"Расхлябанная интеллигенция" — этим термином пользовалось и законодательство, — а равно и мещане были значительно урезаны в правах: у них был шестичасовой рабочий день, а в некоторых случаях и восьми, высших должностей они не имели права занимать, а если фактически и занимали как "спецы" (одна из наиболее привилегированных подгрупп), то юридически ответственным за их действия лицом являлся один из членов первой группы. За квартиру, ограниченную санитарной нормой, они платили смотря по заработку, но не свыше довоенной квартирной платы.
Низшее сословие или так называемая буржуазия имела неограниченный рабочий день, очень низкую жилищную норму и платила за квартиру в тройном против довоенного размере: эта группа включала в свой состав всех лиц физического труда, работающих по найму на фабричных и заводских предприятиях.
Конечно, мне стоило большого труда привыкнуть к этим перевернутым понятиям. Законы о рабочих, права рабочих — все эти слова получили теперь совершенно новое значение. Но зато я теперь перестал многому удивляться: Мэри работает шестнадцать часов, я не могу ходить пешком и не имею права нанять извозчика, — и то и другое обусловлено нашим социальным положением. Нечто подобное, вспоминалось мне, было когда-то в истории, кажется, в средние века — наследственная аристократия и наследственное рабство…
Но и мое положение — положение члена высшего класса — во многом обязывало меня. Я мог потерять это положение в любой момент, коль скоро не уберегусь от какогото вредного уклона из указанных в катехизисе. Я был связан этим катехизисом по рукам и ногам во всех своих мыслях и поступках. И тем более трудно было уберечься от падения мне, которому все эти нормы не были внушены с детства… Лучше всего было не думать, не рассуждать, лучше всего — заучить наизусть эти несложные правила и твердо исполнять их…
Так и делали все мои новые знакомые. Я теперь перестал возмущаться их поведением, мне стало даже жаль их — этих несчастных, принужденных, как попугаи, повторять чужие, ими самими не продуманные и непонятные им самим мысли.
И я твердо решил немедленно начать борьбу с искажениями революционных учений, начать борьбу за подлинный социализм, за подлинный коммунизм, за подлинное рабочее государство.
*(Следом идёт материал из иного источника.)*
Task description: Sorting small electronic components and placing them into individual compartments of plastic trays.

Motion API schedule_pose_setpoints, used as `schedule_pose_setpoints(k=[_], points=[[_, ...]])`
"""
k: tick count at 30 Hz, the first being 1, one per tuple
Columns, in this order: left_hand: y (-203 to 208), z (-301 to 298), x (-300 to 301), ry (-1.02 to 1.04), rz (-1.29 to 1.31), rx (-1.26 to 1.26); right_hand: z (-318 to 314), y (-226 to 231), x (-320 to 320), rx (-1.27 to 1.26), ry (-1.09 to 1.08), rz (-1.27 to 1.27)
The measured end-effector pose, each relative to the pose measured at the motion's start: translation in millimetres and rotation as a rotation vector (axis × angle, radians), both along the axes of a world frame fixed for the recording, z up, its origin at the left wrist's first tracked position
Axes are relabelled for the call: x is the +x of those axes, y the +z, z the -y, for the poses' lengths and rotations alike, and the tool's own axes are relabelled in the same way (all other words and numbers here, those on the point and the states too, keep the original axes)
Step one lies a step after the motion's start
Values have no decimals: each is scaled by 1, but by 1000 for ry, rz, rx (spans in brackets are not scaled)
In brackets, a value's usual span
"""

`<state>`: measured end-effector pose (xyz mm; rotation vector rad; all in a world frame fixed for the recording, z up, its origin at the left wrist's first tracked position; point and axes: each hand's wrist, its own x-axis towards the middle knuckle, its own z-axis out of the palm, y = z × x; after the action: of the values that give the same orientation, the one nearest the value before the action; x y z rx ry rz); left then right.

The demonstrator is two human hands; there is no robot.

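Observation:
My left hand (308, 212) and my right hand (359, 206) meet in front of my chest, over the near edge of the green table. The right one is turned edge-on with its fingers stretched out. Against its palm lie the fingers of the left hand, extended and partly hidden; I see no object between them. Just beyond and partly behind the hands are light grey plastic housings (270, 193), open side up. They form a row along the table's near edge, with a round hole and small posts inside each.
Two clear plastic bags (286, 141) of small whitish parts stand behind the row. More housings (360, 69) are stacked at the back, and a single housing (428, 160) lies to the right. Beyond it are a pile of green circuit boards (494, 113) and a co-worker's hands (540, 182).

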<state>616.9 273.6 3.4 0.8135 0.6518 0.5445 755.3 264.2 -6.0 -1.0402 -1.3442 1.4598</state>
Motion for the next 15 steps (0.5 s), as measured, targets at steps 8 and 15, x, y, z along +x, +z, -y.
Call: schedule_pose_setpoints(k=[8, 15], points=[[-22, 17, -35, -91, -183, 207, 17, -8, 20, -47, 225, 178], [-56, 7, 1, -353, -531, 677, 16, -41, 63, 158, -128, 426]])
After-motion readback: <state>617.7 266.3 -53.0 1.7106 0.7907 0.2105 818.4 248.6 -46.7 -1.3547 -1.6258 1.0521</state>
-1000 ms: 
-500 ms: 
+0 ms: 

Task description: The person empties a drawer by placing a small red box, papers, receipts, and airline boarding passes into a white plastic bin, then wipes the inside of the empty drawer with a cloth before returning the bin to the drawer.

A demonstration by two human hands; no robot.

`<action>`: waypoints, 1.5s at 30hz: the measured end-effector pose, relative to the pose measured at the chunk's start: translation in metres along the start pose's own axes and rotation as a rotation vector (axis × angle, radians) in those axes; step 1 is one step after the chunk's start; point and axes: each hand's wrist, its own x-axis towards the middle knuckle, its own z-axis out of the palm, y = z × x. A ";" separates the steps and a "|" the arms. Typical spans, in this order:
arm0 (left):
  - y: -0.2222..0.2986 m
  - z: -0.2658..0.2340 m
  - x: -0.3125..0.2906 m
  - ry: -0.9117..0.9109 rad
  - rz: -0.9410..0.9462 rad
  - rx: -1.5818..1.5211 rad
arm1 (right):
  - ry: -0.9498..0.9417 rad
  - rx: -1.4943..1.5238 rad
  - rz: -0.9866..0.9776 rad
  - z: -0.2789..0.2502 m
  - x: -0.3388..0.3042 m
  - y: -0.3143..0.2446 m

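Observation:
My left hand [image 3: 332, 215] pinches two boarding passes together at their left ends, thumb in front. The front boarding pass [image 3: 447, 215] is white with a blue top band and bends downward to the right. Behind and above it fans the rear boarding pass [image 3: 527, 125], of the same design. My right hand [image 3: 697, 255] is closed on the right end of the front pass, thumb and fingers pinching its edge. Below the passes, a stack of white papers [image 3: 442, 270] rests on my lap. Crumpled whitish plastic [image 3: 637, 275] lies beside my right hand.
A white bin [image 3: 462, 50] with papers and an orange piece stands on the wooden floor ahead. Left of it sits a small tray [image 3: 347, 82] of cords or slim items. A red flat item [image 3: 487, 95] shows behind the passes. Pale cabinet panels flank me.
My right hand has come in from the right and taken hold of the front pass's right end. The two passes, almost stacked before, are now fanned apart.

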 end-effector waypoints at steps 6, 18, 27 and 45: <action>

Но начать борьбу надо было во всеоружии знаний. В один прекрасный день я заявил, что от всех своих прежних заблуждений отрекаюсь, что считаю порядки непреложными и правильными и, чтобы впредь не ошибаться, я желаю усвоить высшую мудрость, доступную для человека моего класса.
В ответ на это я получил назначение в университет.
Девятнадцатая глава
В университете
Каждый мой шаг в этом странном обществе ознаменовывался большим или меньшим сюрпризом. Кажется, я уже знаю все, кажется, я никогда не совершу ни одной ошибки — и вот жизнь дает мне оплеуху за оплеухой…
С трепетом вступал я под крышу старинного здания на Васильевском острове. С молодыми, почти юношескими надеждами… Университет. Разве не о нем мечтал я в пору своей первой жизни на этой земле, разве не было моментов, когда я — подпольщик и революционер — все бы отдал за то, чтобы под крышей этого здания углубиться в науку? А теперь? Разве не радостно бьется мое сердце в предчувствии полной трудов, волнений деятельной общественной работы среди еще не погрязшей в мещанском болоте молодежи? Свободная наука, полное благородными мечтами студенческое товарищество — та среда, в которой я найду первых последователей и первых борцов за правое дело.
Надо ли говорить, что мои мечты не оправдались. О студентах я буду говорить потом, а сначала скажу несколько слов о той науке, которая там преподавалась. Прежде всего, меня спросили, кем я хочу быть, так как университетская наука приняла давно уже практическое направление. "Чистая" наука оказалась буржуазным предрассудком. Я сказал, что хочу быть юристом. Мне предложили на выбор: курс наук, подготавливающий на должности политруков при домах и учреждениях, курс наук, подготавливающий судебного работника, и курс административный.
Я попросил программу и убедился, что первый курс мне ничего не даст: студенты усваивали на этом курсе политграмоту и революционные святцы. Каждый политрук должен был твердо знать, в какой день какое революционное событие празднуется, и краткие биографии лиц, особенно выделившихся в этом событии, а также ритуал клубной работы или, что понятнее для меня, — богослужения. Я не хотел быть богословом и я не хотел быть администратором. Я выбрал судебную часть — меня прельщало то, что в программе значились две достаточно интересные для меня науки: классовый кодекс и диалектика.